Hill County gathers community input in Rudyard
RUDYARD — Hill County is holding meetings to determine what sorts of projects people want the county to start working on, including one meeting Wednesday night in Rudyard.
Another hearing will be next Wednesday in Havre.
On Wednesday night, the three county commissioners, Mike Wendland, Kathy Besette and Jeff LaVoi, met with Annmarie Robinson from Bear Paw Development Corp. and 11 members of communities including Rudyard, Hingham and Joplin at the Rudyard Senior Center.
The hour-and-a-half meeting was held to see what people need from the county government, how the county can get it and what Bear Paw can do to help.
"The only way we can get a project going is if someone stands up and says 'I have an idea, '" Robinson told the group to get things going.
The group came up with nearly a dozen ideas to pursue, from transportation updates like paving or even gravelling roads and redoing sidewalks in Rudyard to more recreational projects like replacing playground equipment in Rudyard's park.
Aside from projects that would require construction, many community members wanted the county to do something about issues of safety and sanitation that the towns can't enforce, since they aren't incorporated.
Some complained about dogs and the county's inability to handle nuisance animals that bark all night or tear through garbage heaps.
There was also concern about some residents who create those garbage heaps and generally keep junk piles in town, which they covertly clean up with youth groups when it gets particularly bad.
With the ideas compiled, Robinson started wielding her expertise in figuring out how to make the list happen.
A number of possible funding sources from every level of government were discussed for the projects, including federal Department of Transportation and National Park Service programs, state DOT and block grants and county bond sales to be paid in local community taxes.

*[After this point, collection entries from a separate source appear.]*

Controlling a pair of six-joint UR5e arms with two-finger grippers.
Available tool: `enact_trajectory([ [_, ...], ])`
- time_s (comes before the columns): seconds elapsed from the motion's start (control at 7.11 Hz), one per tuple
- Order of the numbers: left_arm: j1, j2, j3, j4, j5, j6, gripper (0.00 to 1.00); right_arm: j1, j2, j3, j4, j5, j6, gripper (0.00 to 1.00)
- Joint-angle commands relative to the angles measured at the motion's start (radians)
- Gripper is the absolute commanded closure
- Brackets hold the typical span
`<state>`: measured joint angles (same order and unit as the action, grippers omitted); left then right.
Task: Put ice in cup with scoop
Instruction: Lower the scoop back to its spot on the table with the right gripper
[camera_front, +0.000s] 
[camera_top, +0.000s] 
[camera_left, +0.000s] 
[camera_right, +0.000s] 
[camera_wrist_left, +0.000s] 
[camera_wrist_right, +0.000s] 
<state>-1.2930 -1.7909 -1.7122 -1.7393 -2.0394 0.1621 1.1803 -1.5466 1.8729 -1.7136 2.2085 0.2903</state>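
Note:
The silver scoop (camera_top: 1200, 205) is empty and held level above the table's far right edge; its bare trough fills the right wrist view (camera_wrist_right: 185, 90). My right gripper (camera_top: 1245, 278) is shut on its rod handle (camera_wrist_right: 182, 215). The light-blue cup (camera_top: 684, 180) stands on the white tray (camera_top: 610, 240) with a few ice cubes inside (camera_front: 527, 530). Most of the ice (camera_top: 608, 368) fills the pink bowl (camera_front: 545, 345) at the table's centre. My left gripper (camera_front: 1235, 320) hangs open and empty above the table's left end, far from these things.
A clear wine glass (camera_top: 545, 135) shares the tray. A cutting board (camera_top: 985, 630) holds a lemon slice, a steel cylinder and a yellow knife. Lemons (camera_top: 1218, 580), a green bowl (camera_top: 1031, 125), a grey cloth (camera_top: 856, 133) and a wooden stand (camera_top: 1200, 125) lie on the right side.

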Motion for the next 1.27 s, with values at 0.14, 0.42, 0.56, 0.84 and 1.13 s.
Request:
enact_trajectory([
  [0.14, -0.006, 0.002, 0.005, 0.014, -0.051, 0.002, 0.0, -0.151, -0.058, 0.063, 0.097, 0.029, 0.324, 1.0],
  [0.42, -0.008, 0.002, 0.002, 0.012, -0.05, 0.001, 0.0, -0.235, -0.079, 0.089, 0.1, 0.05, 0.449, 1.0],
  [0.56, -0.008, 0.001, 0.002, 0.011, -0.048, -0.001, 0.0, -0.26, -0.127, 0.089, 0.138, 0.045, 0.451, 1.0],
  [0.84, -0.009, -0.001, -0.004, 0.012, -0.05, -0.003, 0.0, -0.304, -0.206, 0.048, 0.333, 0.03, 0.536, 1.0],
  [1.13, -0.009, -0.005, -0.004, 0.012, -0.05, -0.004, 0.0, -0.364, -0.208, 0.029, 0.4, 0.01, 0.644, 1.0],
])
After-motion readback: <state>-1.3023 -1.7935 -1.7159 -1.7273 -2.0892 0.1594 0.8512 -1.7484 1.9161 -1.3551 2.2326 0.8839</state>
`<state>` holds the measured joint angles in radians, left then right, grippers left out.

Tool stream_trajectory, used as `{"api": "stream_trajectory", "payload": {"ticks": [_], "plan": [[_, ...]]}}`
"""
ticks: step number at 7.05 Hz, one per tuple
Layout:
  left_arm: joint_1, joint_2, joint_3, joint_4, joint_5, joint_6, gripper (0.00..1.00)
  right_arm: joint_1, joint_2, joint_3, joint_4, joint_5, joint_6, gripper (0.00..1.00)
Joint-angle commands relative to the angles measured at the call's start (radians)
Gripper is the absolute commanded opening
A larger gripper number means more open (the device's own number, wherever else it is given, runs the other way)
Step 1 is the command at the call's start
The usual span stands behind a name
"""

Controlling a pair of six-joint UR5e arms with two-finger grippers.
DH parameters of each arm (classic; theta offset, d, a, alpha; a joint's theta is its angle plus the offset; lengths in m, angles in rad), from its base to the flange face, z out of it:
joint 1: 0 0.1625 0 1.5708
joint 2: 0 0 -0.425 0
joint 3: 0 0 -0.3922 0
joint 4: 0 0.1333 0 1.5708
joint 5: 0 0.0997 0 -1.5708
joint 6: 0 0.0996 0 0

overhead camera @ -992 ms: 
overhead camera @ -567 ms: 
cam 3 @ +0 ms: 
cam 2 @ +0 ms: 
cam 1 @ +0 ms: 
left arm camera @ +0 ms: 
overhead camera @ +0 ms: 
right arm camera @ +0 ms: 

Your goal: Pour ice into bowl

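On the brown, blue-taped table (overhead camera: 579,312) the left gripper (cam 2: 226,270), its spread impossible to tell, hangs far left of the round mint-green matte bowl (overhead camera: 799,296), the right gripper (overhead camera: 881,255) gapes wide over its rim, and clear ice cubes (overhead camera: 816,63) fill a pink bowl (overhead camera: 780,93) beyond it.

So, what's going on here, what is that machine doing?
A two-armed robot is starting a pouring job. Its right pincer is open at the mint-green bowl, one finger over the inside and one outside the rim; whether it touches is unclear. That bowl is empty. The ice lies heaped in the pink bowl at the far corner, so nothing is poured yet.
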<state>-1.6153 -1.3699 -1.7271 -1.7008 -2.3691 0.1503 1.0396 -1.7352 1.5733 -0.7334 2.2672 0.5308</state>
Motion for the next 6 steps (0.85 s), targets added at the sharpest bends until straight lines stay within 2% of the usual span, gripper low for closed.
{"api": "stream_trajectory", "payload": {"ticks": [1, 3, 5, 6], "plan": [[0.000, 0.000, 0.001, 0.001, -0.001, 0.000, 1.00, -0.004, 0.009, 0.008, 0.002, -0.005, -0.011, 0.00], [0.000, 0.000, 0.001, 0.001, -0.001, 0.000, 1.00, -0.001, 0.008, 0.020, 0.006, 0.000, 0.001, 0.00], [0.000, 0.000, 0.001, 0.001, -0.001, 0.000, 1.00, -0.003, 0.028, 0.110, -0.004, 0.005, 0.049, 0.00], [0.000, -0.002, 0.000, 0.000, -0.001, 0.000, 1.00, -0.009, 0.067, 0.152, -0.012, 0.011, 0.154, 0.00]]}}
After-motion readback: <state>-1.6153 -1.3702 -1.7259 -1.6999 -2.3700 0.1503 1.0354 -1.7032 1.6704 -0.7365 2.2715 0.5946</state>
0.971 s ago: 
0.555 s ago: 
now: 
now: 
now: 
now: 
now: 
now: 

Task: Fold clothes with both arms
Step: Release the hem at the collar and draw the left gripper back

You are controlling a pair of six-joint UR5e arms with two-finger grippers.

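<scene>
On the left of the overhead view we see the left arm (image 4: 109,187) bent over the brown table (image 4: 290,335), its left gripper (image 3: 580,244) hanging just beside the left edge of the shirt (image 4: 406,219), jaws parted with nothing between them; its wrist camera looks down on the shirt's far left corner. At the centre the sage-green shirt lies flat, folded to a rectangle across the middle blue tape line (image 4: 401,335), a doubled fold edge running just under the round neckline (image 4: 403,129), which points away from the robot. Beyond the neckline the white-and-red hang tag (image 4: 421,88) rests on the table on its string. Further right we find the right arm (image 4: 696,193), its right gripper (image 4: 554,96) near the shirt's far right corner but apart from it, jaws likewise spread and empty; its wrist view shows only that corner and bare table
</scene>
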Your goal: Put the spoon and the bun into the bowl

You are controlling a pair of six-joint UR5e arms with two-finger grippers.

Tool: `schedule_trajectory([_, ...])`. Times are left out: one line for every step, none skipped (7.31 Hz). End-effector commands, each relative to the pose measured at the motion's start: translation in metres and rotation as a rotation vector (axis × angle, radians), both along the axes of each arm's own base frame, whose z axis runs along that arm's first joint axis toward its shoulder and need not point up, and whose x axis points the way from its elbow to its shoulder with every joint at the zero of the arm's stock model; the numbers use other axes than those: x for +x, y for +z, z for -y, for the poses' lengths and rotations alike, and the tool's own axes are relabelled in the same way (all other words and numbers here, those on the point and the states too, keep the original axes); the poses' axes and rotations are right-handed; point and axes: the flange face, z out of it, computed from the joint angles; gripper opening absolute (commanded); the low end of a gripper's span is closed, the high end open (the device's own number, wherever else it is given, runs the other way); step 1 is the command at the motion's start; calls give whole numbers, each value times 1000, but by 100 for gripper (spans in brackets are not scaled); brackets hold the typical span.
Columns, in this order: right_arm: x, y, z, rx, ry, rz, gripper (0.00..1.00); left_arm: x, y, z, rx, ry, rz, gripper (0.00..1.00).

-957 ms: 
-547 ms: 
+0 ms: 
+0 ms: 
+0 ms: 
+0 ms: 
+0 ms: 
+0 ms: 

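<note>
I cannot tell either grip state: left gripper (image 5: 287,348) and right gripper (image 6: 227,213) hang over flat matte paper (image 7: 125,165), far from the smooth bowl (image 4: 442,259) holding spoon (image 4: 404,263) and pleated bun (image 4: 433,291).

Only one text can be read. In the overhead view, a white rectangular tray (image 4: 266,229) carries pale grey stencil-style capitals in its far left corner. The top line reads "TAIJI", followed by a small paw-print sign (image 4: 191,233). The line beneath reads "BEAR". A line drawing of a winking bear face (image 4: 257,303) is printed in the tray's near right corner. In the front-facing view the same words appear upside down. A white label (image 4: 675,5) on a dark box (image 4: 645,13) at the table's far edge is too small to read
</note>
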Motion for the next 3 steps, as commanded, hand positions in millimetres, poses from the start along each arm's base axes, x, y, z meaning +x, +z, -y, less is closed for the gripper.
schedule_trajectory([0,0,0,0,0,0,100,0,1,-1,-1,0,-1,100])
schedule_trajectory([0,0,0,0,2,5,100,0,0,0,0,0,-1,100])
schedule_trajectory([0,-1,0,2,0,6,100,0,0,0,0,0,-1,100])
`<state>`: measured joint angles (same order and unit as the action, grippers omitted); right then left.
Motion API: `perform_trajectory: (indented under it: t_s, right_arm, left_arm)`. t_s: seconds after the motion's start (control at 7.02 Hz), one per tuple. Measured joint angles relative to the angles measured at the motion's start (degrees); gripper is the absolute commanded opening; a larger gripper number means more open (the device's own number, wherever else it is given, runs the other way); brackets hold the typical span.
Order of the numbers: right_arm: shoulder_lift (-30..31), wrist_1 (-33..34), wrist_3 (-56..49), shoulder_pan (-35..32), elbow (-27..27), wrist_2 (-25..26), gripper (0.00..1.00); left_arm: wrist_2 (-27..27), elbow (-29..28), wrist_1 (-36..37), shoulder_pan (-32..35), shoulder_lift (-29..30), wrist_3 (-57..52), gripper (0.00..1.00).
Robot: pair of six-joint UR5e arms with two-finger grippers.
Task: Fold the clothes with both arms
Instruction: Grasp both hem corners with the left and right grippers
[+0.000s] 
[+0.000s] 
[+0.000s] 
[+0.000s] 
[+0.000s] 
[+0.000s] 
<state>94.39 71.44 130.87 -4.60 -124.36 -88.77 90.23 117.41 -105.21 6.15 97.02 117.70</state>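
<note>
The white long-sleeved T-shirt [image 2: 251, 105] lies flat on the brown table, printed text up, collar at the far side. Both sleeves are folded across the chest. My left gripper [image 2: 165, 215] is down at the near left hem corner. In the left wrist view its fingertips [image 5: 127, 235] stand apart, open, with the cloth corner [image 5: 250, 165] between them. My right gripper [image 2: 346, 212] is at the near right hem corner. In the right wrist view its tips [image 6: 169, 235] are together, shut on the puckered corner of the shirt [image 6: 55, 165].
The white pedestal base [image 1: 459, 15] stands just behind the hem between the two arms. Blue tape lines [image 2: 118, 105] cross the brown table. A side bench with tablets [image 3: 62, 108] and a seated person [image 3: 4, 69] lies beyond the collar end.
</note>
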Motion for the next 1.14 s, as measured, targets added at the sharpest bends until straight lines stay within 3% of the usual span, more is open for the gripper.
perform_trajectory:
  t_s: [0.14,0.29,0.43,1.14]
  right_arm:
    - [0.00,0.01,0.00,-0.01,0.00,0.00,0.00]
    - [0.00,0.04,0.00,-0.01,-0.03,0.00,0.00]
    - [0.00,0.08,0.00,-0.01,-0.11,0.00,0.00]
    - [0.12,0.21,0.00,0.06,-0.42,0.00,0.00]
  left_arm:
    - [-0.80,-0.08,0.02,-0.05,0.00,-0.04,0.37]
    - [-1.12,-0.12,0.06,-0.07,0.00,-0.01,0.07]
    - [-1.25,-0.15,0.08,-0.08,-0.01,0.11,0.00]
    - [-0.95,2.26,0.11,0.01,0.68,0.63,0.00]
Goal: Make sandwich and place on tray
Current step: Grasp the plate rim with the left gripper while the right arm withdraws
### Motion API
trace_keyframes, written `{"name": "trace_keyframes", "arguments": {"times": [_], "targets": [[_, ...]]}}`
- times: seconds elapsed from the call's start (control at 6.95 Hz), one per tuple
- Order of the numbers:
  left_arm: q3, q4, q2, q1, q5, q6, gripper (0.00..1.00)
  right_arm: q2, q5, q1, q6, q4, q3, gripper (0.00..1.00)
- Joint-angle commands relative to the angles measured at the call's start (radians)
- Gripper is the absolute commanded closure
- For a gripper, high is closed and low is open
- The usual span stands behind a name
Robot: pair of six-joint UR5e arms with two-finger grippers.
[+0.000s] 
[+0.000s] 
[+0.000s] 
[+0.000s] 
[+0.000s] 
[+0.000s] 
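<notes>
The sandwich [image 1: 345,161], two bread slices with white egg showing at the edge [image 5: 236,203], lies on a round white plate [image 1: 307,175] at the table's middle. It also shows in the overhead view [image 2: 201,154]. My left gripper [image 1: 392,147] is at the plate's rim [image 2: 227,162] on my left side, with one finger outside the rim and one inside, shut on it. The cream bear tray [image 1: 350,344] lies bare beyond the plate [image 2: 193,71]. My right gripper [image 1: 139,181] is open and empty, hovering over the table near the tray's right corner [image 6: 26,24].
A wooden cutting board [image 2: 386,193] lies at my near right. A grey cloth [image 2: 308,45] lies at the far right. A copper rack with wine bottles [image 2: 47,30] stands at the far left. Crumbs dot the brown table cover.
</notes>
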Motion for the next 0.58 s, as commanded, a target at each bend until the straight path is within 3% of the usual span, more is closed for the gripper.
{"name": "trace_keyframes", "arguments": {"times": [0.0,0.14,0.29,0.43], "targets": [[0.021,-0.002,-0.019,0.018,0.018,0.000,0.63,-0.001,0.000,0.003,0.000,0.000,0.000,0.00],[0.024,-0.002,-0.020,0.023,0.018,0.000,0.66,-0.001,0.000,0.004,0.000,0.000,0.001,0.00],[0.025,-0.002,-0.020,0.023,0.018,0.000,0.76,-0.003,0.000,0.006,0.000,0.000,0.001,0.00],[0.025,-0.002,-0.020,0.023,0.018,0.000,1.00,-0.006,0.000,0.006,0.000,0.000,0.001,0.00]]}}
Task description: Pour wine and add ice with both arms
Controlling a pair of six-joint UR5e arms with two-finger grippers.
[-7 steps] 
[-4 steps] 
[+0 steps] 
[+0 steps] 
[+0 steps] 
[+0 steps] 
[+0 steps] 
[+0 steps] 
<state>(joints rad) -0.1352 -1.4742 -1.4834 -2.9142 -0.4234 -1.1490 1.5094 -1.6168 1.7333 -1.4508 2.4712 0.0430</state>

Even private sources of funding were considered, from companies like Triangle Communications and Walmart.
Whatever sources are considered, the fact that these ideas come from and are supported by communities would be invaluable to their progress, according to Robinson.
"When we start looking at these programs, it's good to show that it isn't just us (Bear Paw) and the commissioners sitting in a room coming up with these, " Robinson said.
Which is why the county is holding these meetings.
Further input will be sought at the June 1 meeting in the Triangle Communication Hospitality Room at 7 p. m.